I tried hard to understand, but it still feels like a log of individual imports. The official documentation states, “In terms of technical implementation, TiDB Lightning records metadata of each instance and each imported table in the target TiDB, coordinating the Row ID allocation range of different instances, the recording of global Checksum, and the configuration changes and recovery of TiKV and PD.” However, I still haven’t seen more detailed explanations.

translator_bot · June 21, 2024, 11:52am

| username: hey-hoho | Original post link

Are the target tables for your parallel import tasks all the same?

translator_bot · June 21, 2024, 11:52am

| username: sjtuxpy | Original post link

If the target tables are different, then each manages its own. I don’t quite understand the scenario where the target tables are the same.

translator_bot · June 21, 2024, 11:52am

| username: hey-hoho | Original post link

If the target table is the same, why run multiple instances of Lightning together? I don’t understand what scenario this is. Doing this will definitely fail in local mode, and in TiDB mode, it will be converted to replace, which won’t improve efficiency much either.

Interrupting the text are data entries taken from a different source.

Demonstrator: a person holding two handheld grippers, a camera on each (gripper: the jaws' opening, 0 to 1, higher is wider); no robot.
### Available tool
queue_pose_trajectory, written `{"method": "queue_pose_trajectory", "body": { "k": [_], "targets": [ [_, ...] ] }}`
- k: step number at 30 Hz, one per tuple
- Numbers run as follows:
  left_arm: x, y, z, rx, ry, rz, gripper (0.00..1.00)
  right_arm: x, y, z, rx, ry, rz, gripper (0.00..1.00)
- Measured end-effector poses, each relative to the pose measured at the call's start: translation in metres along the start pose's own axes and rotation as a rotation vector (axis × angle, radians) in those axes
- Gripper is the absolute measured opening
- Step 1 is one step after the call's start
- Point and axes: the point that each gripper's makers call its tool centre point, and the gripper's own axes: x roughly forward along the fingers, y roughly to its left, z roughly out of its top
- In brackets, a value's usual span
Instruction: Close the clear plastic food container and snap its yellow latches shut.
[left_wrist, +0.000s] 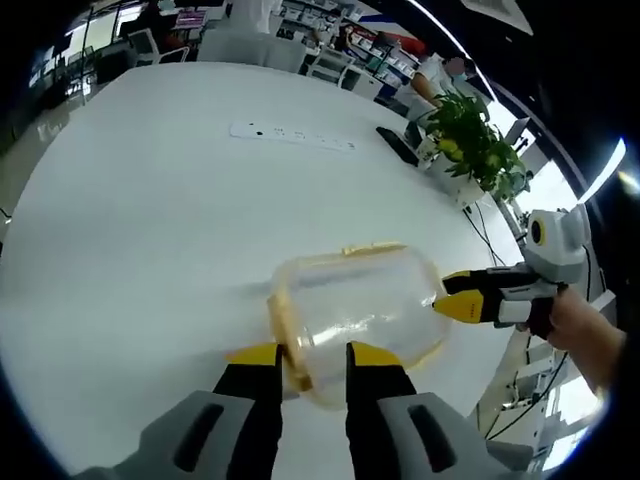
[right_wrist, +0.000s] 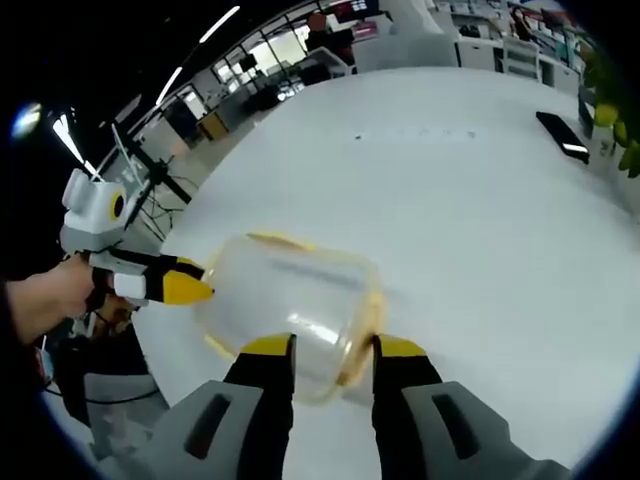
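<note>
The container (left_wrist: 360, 310) lies on a white table (left_wrist: 150, 220), between the two grippers, which come at it from opposite ends. It is clear plastic with a yellow rim and latches.

In the left gripper view, the left gripper (left_wrist: 313, 358) rises from the bottom with its yellow-tipped jaws a moderate gap apart, and the container's near end sits in that gap. A yellow latch (left_wrist: 285, 335) on that end lies just inside the left jaw. Whether the jaws press on the plastic or merely flank it cannot be told. At the container's far end, the right gripper (left_wrist: 452, 298) comes in from the right, held by a hand (left_wrist: 590, 335); its yellow tips are close together and touch or nearly touch the container's rim.

In the right gripper view, the right gripper (right_wrist: 333, 350) has its jaws parted about as wide, one on each side of the container's (right_wrist: 290, 305) near end; real grip cannot be told here either. The left gripper (right_wrist: 185, 288) enters from the left, held by a hand (right_wrist: 50, 300), its yellow tip against the container's far side.

Farther off on the table lie a white power strip (left_wrist: 290, 135) and a dark phone-like slab (right_wrist: 563, 137); a potted plant (left_wrist: 470, 140) stands near the table's edge.
</note>
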Motion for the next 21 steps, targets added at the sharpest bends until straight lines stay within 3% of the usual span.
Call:
{"method": "queue_pose_trajectory", "body": {
  "k": [2, 6, 7, 8, 11, 21],
  "targets": [
    [0.0016, -0.0001, -0.0011, 0.029, 0.005, 0.001, 0.16, 0.0005, -0.0008, -0.0012, -0.002, 0.014, 0.003, 0.26],
    [0.003, -0.0006, -0.0012, 0.011, 0.007, 0.01, 0.15, 0.0022, 0.0027, -0.0047, 0.024, 0.044, 0.037, 0.24],
    [0.0041, -0.0008, -0.001, 0.013, 0.007, 0.013, 0.15, 0.0036, -0.0039, 0.0021, 0.08, -0.009, -0.011, 0.24],
    [0.0044, -0.0008, -0.0008, 0.013, 0.007, 0.014, 0.15, 0.0011, -0.0024, -0.0028, 0.065, 0.009, 0.018, 0.24],
    [0.0064, -0.0004, -0.0004, 0.014, 0.007, 0.017, 0.15, -0.0001, 0.0, 0.0002, 0.083, -0.02, 0.029, 0.24],
    [0.0059, 0.0012, 0.0039, 0.018, -0.044, -0.034, 0.19, 0.0037, 0.0034, -0.0001, -0.003, -0.017, 0.079, 0.33]
  ]
}}
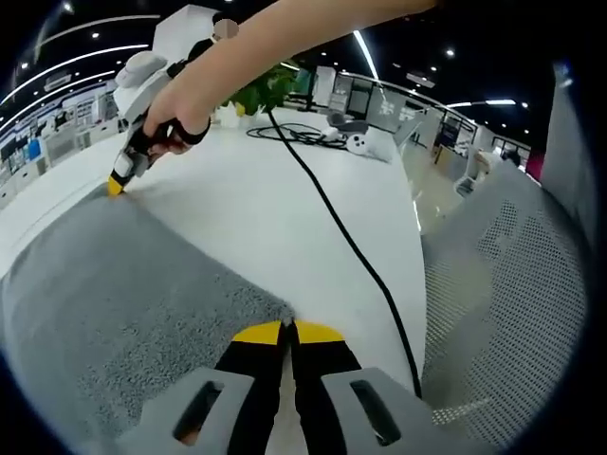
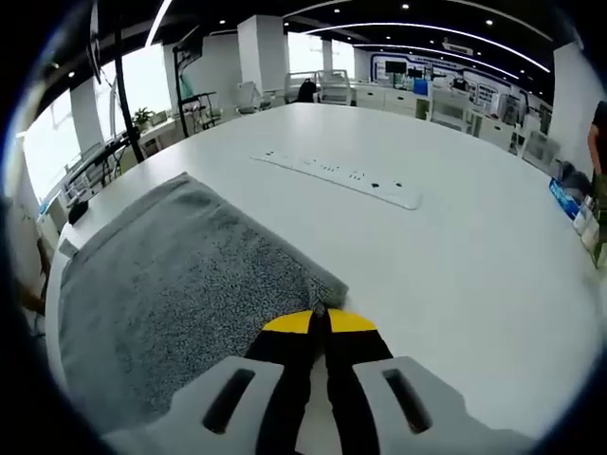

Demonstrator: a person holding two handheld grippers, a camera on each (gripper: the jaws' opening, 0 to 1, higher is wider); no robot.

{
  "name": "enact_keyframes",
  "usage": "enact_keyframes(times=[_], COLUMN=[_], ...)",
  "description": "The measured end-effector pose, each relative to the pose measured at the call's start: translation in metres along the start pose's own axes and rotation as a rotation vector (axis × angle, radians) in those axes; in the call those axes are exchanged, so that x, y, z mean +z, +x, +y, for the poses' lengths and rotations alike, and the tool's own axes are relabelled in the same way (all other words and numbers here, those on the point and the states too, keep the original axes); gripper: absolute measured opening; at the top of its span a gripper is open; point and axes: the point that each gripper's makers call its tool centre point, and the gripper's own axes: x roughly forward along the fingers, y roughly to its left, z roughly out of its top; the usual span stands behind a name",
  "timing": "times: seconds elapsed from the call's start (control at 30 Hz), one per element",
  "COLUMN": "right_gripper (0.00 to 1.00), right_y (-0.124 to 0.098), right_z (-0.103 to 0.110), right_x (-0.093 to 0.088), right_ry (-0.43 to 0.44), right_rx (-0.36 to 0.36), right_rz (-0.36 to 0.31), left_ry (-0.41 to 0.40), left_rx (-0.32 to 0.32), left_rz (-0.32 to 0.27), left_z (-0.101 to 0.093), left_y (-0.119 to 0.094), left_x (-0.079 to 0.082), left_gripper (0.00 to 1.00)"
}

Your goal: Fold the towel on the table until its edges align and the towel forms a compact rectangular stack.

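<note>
A grey towel [image 1: 123, 303] lies flat on the white table [image 1: 275, 209]. At the bottom of the left gripper view, my left gripper [image 1: 287, 328] has its yellow-tipped jaws shut on the towel's near corner. A hand holds my right gripper [image 1: 116, 186] at the towel's far corner, tip down on the cloth. In the right gripper view the towel [image 2: 171, 284] spreads away to the left. There the right gripper [image 2: 320, 318] is shut on the corner, which bunches up slightly at the jaws.
A black cable [image 1: 351, 246] runs across the table from a coil at the back, near a white device [image 1: 365, 142]. A white mesh chair [image 1: 512, 303] stands past the table edge. A long white power strip [image 2: 337, 175] lies beyond the towel.
</note>
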Motion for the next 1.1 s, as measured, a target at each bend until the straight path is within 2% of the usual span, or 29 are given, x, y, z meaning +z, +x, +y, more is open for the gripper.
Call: enact_keyframes(times=[0.13, 0.27, 0.47, 0.57, 0.73, 0.83, 0.9, 0.97, 1.1], right_gripper=[0.04, 0.06, 0.11, 0.12, 0.11, 0.06, 0.05, 0.02, 0.01], right_y=[-0.011, -0.019, -0.017, -0.013, -0.005, -0.004, -0.006, -0.005, -0.009], right_z=[-0.005, -0.007, -0.021, -0.022, -0.024, -0.021, -0.02, -0.017, -0.021], right_x=[-0.004, 0.004, 0.008, 0.006, -0.003, -0.004, -0.003, -0.002, -0.001], right_ry=[0.01, -0.01, 0.043, 0.049, 0.065, 0.088, 0.094, 0.102, 0.114], right_rx=[0.021, 0.012, 0.006, 0.008, -0.001, 0.016, 0.021, 0.046, 0.05], right_rz=[-0.006, -0.038, -0.057, -0.042, -0.024, -0.038, -0.042, -0.058, -0.071], left_ry=[0.042, 0.074, 0.085, 0.082, 0.096, 0.106, 0.148, 0.138, 0.124], left_rx=[-0.033, -0.048, -0.069, -0.068, -0.063, -0.053, -0.028, -0.024, -0.025], left_rz=[0.003, 0.008, 0.016, 0.016, 0.012, 0.007, -0.009, -0.011, -0.03], left_z=[-0.011, -0.016, -0.018, -0.018, -0.018, -0.019, -0.019, -0.019, -0.016], left_y=[0.013, 0.021, 0.025, 0.025, 0.025, 0.024, 0.023, 0.022, 0.016], left_x=[0.008, 0.013, 0.016, 0.016, 0.016, 0.015, 0.016, 0.017, 0.024], left_gripper=[0.03, 0.03, 0.03, 0.03, 0.03, 0.03, 0.02, 0.02, 0.02])
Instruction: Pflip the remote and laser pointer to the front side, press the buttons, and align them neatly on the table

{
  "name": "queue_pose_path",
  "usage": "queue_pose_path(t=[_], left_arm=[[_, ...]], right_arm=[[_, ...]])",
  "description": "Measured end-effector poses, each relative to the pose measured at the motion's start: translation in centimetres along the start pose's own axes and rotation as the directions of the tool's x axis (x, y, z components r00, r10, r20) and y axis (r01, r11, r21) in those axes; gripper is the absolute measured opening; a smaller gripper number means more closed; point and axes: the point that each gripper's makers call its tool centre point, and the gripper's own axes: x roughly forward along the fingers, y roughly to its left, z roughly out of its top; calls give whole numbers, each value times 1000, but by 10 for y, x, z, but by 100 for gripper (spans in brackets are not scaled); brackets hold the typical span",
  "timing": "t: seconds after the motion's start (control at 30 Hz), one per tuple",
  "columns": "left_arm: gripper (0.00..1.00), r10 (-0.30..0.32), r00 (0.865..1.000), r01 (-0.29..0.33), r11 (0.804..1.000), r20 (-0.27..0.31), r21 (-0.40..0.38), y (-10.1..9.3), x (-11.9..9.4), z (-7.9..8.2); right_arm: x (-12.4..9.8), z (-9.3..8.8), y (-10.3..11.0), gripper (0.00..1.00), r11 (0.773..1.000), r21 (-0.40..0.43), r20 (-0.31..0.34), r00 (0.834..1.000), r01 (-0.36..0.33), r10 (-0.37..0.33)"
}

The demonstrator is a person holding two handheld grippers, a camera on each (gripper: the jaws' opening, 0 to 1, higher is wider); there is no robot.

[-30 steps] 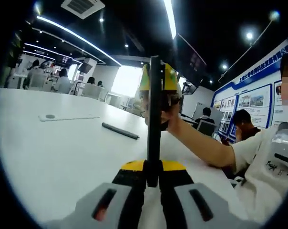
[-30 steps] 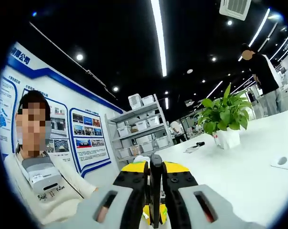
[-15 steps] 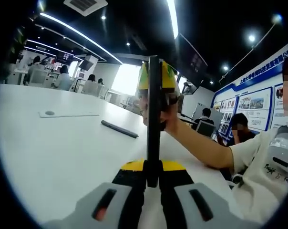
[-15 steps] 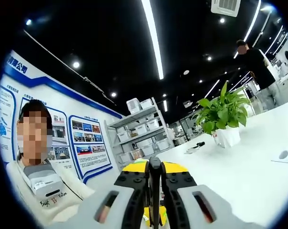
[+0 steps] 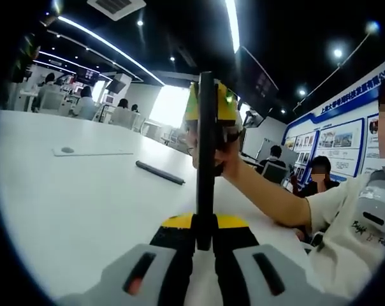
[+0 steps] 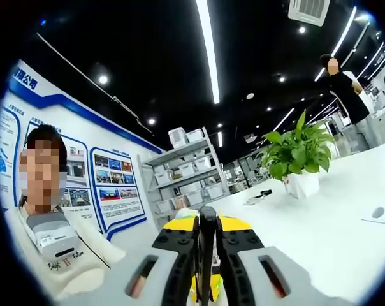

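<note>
A thin black remote [image 5: 205, 178] stands edge-on above the white table [image 5: 84, 210], held at both ends. My left gripper [image 5: 205, 233] is shut on its near end. At its far end is my right gripper [image 5: 208, 108], yellow-tipped, with a person's hand behind it. In the right gripper view, my right gripper [image 6: 207, 233] is shut on the same dark edge of the remote [image 6: 207, 220], and the yellow tips of my left gripper [image 6: 204, 290] show below. The black laser pointer [image 5: 160, 173] lies flat on the table, left of the remote and apart from both grippers.
A flat white plate with a round spot [image 5: 90, 152] lies beyond the pointer. A potted green plant [image 6: 297, 159] stands on the table [image 6: 320, 229] with another white plate [image 6: 380, 215] to its right. A person's forearm [image 5: 269, 197] reaches in from the right. Other people sit far off.
Both views have shifted only slightly with the hands. The remote stays gripped at both ends and the laser pointer has not moved.
</note>
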Motion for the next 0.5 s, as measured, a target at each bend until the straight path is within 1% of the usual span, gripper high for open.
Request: queue_pose_path(t=[0.03, 0.1, 0.13, 0.17, 0.2, 0.23, 0.33, 0.43, 0.5], left_arm=[[12, 1, 1000, -1, 1000, 8, -3, 1, -2, 2], [12, -1, 1000, 1, 1000, 7, 14, 1, -2, 2], [12, -1, 1000, 1, 1000, 16, 23, 1, -3, 3], [12, -5, 1000, 4, 1000, 25, 21, 0, -3, 5], [12, -26, 999, 26, 1000, 37, -2, -3, -3, 7], [12, -30, 999, 30, 1000, 36, -4, -3, -3, 6], [12, -5, 1000, 5, 1000, 16, 16, 1, -2, 3], [12, -12, 1000, 12, 1000, 14, 1, 0, -2, 2], [12, -12, 1000, 12, 1000, 8, 7, 0, -1, 1]], right_arm=[[1, -2, 0, 14, 1000, -9, -11, 1000, 6, -6], [3, -1, 2, 14, 1000, 12, -1, 1000, -13, 13], [4, 1, 4, 14, 999, 23, 14, 999, -31, 31], [3, 2, 3, 14, 999, 22, 25, 999, -28, 28], [4, 5, 4, 14, 999, 27, 43, 998, -44, 43], [3, 5, 4, 14, 998, 32, 45, 998, -47, 45], [2, 7, 2, 14, 998, 50, 55, 998, -38, 36], [1, 8, -1, 14, 998, 56, 54, 998, -30, 27], [1, 6, 3, 13, 997, 57, 42, 998, -43, 41]])
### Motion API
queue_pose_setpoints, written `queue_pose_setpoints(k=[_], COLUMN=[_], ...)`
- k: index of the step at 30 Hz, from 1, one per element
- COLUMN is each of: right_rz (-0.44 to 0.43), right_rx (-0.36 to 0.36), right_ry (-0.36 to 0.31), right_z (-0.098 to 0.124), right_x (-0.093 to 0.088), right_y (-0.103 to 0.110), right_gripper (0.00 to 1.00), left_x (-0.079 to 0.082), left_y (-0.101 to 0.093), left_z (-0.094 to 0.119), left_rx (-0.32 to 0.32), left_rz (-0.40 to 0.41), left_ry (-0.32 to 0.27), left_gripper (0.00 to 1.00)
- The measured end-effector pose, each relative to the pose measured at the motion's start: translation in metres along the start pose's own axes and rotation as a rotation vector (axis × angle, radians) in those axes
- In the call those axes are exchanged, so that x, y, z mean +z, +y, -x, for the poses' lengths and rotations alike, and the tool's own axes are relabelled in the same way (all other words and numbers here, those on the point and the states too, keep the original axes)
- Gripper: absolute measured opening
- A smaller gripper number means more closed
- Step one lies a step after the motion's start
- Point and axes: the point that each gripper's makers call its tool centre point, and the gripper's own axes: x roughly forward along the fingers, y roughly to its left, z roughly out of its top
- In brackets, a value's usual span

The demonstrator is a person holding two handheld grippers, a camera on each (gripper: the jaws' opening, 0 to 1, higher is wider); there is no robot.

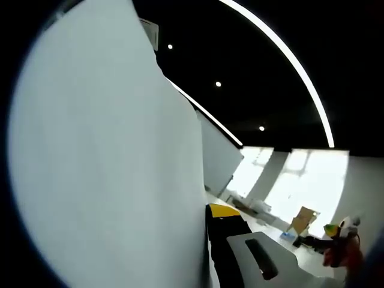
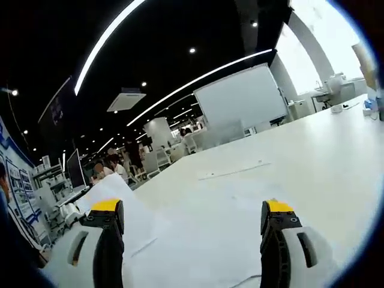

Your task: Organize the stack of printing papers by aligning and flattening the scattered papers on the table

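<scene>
- In the left gripper view, from about 9 o'clock through centre, a large white sheet of printing paper [image 1: 108, 156] stands up close to the lens, its edge running down toward 6 o'clock.
- My left gripper [image 1: 237, 252] shows one yellow-tipped jaw at about 5 o'clock, right beside that sheet's edge; the other jaw is hidden behind the paper, so I cannot tell whether it is closed on the sheet.
- In the right gripper view, my right gripper [image 2: 192, 225] has its jaws wide apart at 7 and 5 o'clock, holding nothing.
- Between and beyond those jaws the white table [image 2: 312, 150] carries loose papers [image 2: 174, 234], one curling up at about 8 o'clock, white on white and hard to separate.
- I judge the step is bringing the lifted sheet down onto the pile.
- To do it well, I would lower the sheet edge-first and use the open right jaws to square the stack's side.
- I would then press flat from centre outward, avoiding a crease.
</scene>
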Motion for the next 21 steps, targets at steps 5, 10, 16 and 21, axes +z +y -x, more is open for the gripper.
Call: queue_pose_setpoints(k=[5,10,16,21], right_rz=[0.002,-0.001,-0.002,-0.001], right_rx=[-0.012,-0.020,-0.034,-0.044], right_ry=[0.011,0.020,0.028,0.032], right_z=[-0.002,-0.003,-0.004,-0.004], right_x=[-0.005,-0.009,-0.013,-0.014], right_y=[-0.005,-0.008,-0.014,-0.018], right_gripper=[0.90,0.90,0.90,0.90], left_x=[0.000,0.000,0.000,0.000], left_y=[0.000,0.000,0.000,0.000], left_z=[0.000,0.000,0.000,0.000], left_rx=[0.000,0.000,0.000,0.000], left_rz=[0.000,0.001,0.000,0.000], left_ry=[0.001,0.001,0.000,0.000], left_gripper=[0.06,0.06,0.06,0.06])
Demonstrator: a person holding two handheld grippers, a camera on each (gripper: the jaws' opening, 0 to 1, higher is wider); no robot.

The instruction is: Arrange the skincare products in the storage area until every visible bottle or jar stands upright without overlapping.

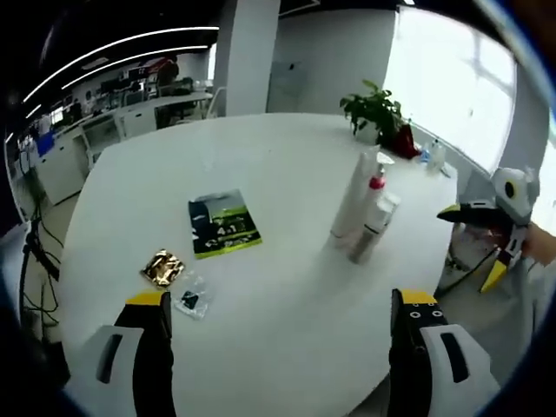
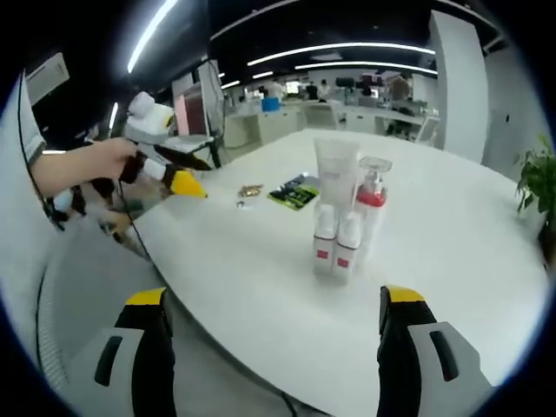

translator_bot · June 21, 2024, 11:52am

| username: sjtuxpy | Original post link

Corresponding to the scenario in Example 1

translator_bot · June 21, 2024, 11:52am

| username: xingzhenxiang | Original post link

TiDB Lightning exited successfully.

translator_bot · June 21, 2024, 11:52am

| username: hey-hoho | Original post link

The documentation is quite clear. In parallel mode, Lightning logically separates multiple import tasks through metadata management. From this perspective, the target end of each Lightning instance is an “empty table.”